Anyway, bad news is, for the two weeks I was at work I was wiped out getting used to it again after 3 months not working. Blisters on my hands and feet, aching legs and so on. I just wanted to go home to bed.

But, I'm used to it now so, pumping iron will ensue straight after a shift at 06:30 am.

I had a bender this week.

Had a mate round and we each devoured 45 270ml bottles of Stella over 2 days and smoked rather a lot of 'herbs' (which I haven't done in a looong time, but was fun!)
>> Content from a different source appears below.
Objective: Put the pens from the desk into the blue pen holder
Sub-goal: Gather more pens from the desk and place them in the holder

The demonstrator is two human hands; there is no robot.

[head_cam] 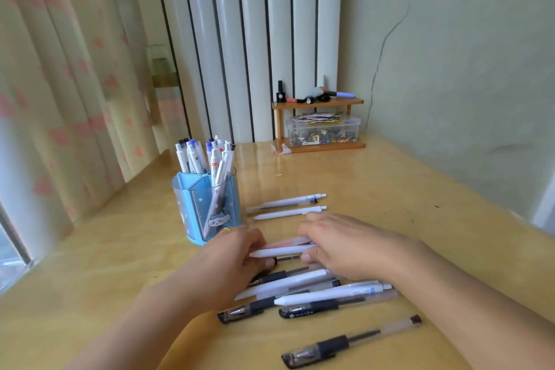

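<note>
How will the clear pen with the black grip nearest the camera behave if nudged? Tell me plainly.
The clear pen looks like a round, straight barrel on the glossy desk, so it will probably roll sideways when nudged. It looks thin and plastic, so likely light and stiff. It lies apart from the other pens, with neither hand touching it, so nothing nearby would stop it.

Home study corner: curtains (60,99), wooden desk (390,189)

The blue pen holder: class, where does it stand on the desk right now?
In the head view the blue pen holder stands left of centre on the desk, just beyond the left hand.
</note>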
Plus, 2x 9" pizzas, 1x14" pizza, 1 tray of chips, 1 rogan josh, 1 pilau rice, 1x samosa, 1x onion bhaji, 1x naan, 2x popadums, 1x yoghurt sauce. (In the space of 2 days)

Only put 3ibs on, but in a week...that's too much and it's all water and fat. Will drop off quick enough though.

Likely to be weak as a kitten when I get back to pumping iron, due to rapid weight loss, coming off gear and so on.


----------



## suliktribal (Apr 4, 2010)

Just made a wicked curry for tonight!! Mmmmm.


----------



## d4ead (Nov 3, 2008)

good to know you take your diet so seriously ;P


----------



## suliktribal (Apr 4, 2010)

hi guys.

don't know if anyones following this journal, but its on hold at the moment.

too much going on, bad stuff.

my mum is going through tests to find out if a mass in her chest is lung cancer, so im bricking it.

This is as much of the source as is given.